A day earlier, China's product safety agency announced that tests on the ingredients of Tianyang dumplings _ from the same batch sent to Japan — found none of the insecticide cited by Japanese authorities, said the country's General Administration of Quality Supervision, Inspection and Quarantine.

Investigators detected the insecticide methamidophos on the six bags of Tianyang dumplings over the weekend, a Hyogo prefecture (state) police official said on condition of anonymity, citing policy.

The official said that one of the bags had two tiny holes in it, and that investigators were checking whether the dumplings inside were contaminated.

The dumplings were the same type blamed for sickening 10 people, some of them seriously, in central and western Japan in December and January.

The dumplings in the latest six bags were produced on the same day as those that caused food poisoning in a family in the western city of Hyogo, the official said. A tiny hole was found in a dumpling bag recovered from the sickened family.

The official refused to speculate on what might have caused any of the holes or how any bags could have been contaminated, citing the ongoing investigation.

The six bags were among items recalled from Japanese wholesaler Sojitz Food Corp., he said, adding that investigators had yet to determine how the products were delivered to Sojitz.

Public broadcaster NHK said the six bags were returned to Sojitz from Japanese retailer JT Foods in late December after complaints that the bags' surfaces were sticky.

Chinese and Japanese food safety officials began talks Sunday in Tokyo on the tainted dumplings, which have prompted a nationwide scare over imported food.

"The issue ... has become a big social issue in Japan and we need to quickly respond to cool things down," Shigeru Horita, assistant vice minister for quality of life policy at Japan's Cabinet, said at the start of the talks.

The Japanese Consumers Cooperative Union, a retail food seller, was recalling about 15 million bags of products made during March 2007 and January 2008 by Tianyang, according to cooperative union spokeswoman Reiko Kido.

JT Foods said it was recalling between 21 million and 28 million bags of products made in 2006 and 2007, according to company official Yoshifumi Matsuzawa.

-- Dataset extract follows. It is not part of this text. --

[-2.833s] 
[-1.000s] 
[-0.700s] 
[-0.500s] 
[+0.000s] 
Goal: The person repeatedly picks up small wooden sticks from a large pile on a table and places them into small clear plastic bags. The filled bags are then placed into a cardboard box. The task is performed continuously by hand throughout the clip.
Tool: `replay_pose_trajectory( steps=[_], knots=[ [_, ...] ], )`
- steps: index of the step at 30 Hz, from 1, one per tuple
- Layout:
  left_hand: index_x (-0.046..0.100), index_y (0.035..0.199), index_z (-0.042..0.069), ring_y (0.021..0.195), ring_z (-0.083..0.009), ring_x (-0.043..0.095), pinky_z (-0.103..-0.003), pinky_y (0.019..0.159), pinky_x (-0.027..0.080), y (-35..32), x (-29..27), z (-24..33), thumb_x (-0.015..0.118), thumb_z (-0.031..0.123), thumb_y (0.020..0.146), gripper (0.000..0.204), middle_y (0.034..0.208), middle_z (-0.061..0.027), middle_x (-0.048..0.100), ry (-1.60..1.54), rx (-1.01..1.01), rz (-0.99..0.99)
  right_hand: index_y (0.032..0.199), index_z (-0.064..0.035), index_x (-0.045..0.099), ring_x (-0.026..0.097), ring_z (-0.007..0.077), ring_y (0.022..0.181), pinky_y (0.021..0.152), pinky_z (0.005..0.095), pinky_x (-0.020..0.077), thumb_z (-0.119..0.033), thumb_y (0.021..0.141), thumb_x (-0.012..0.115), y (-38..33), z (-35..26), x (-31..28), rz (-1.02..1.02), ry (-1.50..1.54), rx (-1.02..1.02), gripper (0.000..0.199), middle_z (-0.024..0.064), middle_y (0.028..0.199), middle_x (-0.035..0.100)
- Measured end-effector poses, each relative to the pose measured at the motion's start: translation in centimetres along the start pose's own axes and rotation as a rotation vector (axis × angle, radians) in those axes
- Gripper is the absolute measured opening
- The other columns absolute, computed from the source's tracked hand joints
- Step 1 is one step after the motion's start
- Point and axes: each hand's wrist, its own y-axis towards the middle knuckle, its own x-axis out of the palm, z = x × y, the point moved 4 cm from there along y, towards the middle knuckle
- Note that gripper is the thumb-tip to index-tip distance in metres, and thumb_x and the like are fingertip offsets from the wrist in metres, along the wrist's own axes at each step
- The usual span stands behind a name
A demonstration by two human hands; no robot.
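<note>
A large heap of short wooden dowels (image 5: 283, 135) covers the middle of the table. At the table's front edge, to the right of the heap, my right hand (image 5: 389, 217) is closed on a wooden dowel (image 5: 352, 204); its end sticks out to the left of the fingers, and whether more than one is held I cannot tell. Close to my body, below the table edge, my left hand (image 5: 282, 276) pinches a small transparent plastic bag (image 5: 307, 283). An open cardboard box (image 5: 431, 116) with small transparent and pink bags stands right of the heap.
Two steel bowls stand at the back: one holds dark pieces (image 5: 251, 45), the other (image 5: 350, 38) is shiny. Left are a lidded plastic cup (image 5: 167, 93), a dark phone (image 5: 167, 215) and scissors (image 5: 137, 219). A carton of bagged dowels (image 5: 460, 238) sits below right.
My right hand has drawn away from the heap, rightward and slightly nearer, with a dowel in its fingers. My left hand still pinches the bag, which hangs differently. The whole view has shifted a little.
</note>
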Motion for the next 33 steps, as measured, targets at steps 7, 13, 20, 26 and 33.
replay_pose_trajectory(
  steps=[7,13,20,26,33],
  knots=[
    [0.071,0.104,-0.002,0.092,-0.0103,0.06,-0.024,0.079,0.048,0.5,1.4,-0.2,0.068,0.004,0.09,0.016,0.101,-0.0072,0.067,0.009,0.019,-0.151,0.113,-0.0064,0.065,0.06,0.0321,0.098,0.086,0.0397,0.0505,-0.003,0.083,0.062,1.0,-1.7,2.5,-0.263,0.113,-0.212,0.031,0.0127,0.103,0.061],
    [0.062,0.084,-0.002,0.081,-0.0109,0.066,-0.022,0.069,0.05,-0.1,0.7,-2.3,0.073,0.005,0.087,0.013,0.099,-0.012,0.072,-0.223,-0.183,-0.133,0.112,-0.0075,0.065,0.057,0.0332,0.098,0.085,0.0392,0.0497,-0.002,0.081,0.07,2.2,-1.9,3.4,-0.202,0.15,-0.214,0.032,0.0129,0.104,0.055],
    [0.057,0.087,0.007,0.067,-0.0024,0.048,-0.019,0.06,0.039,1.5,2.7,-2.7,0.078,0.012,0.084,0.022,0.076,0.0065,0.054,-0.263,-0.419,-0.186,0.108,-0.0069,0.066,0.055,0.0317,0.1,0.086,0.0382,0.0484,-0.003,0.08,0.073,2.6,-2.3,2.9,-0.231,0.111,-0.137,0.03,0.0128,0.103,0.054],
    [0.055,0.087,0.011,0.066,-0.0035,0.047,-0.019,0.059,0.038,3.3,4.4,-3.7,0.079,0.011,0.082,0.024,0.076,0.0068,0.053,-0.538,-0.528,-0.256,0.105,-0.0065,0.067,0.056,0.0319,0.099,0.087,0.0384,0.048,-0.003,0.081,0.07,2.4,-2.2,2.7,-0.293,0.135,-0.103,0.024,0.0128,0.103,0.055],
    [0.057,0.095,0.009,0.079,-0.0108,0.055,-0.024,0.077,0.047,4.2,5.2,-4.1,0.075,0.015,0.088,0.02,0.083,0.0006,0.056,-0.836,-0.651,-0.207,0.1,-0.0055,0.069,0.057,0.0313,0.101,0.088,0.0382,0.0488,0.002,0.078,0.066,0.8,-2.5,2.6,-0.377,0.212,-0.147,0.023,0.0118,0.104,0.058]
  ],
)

Japanese health ministry officials were not immediately available for comment Sunday.

More than 900 people in Japan had told health authorities they became ill after eating Tianyang products as of Saturday afternoon, according to the health ministry. Eight of them were hospitalized, but none were diagnosed with pesticide poisoning.

The dumpling scare has prompted many stores and restaurants in Japan to stop offering Chinese products.